Goal of the exercise: From the data below, return the exact lines starting at the line containing "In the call" and ending at the line containing "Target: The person", both included, and nothing else.

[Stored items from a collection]
Segment Open

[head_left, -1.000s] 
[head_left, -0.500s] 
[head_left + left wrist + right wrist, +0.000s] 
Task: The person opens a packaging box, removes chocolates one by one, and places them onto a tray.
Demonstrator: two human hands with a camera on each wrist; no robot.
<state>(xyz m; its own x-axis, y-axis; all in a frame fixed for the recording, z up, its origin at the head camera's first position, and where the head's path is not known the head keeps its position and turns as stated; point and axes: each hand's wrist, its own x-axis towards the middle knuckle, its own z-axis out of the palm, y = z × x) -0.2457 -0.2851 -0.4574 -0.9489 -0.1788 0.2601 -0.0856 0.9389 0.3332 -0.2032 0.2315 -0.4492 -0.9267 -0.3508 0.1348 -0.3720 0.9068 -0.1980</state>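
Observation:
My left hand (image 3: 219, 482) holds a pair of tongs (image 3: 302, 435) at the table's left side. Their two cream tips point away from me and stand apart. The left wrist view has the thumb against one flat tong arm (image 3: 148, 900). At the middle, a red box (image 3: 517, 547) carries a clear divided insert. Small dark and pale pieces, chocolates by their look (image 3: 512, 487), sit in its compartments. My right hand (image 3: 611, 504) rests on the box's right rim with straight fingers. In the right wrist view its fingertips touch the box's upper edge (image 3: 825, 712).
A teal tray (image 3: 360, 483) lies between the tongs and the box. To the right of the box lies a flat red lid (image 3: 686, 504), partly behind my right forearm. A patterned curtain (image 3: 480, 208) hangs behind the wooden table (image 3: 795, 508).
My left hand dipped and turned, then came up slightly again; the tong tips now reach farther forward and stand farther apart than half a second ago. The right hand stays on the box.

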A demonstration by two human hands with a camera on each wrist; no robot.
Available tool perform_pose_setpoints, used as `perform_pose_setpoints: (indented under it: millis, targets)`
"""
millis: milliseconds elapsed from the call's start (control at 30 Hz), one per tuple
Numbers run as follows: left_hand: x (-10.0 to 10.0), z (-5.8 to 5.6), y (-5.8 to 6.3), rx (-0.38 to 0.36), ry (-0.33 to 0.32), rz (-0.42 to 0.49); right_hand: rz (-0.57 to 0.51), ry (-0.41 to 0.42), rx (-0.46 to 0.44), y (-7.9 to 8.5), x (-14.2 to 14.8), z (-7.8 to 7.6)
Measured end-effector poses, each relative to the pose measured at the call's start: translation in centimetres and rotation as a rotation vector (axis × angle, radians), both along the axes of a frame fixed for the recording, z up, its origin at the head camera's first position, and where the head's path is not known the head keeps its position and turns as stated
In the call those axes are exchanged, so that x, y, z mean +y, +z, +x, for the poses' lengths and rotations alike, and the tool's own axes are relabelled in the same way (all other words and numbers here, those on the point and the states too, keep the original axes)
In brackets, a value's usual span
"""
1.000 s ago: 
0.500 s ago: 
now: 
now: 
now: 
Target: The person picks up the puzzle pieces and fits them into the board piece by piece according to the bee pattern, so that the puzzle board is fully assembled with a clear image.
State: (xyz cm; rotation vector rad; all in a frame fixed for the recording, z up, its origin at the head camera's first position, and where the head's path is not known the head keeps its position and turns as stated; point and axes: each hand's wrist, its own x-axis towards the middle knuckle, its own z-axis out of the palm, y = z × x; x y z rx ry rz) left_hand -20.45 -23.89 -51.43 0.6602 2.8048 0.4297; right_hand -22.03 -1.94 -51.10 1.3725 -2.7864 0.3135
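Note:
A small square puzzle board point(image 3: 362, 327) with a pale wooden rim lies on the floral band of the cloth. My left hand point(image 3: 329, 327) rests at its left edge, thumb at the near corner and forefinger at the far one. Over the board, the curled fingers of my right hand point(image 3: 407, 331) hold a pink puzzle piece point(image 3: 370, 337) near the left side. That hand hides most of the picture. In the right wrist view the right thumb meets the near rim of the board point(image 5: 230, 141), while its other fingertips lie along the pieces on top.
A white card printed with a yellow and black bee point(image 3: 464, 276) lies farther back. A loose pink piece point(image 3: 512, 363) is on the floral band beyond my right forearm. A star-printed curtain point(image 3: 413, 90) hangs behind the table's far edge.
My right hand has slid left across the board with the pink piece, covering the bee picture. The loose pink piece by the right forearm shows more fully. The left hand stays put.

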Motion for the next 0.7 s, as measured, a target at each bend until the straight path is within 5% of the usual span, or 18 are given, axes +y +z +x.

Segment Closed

Exercise output:
In the call those axes are exchanged, so that x, y, z mean +y, +z, +x, for the poses' lengths and rotations alike, and the tool's own axes are relabelled in the same way (all other words and numbers here, those on the point and the states too, keep the original axes)
In brackets, a value's usual span
"""
1.000 s ago: 
0.500 s ago: 
now: 
now: 
now: 
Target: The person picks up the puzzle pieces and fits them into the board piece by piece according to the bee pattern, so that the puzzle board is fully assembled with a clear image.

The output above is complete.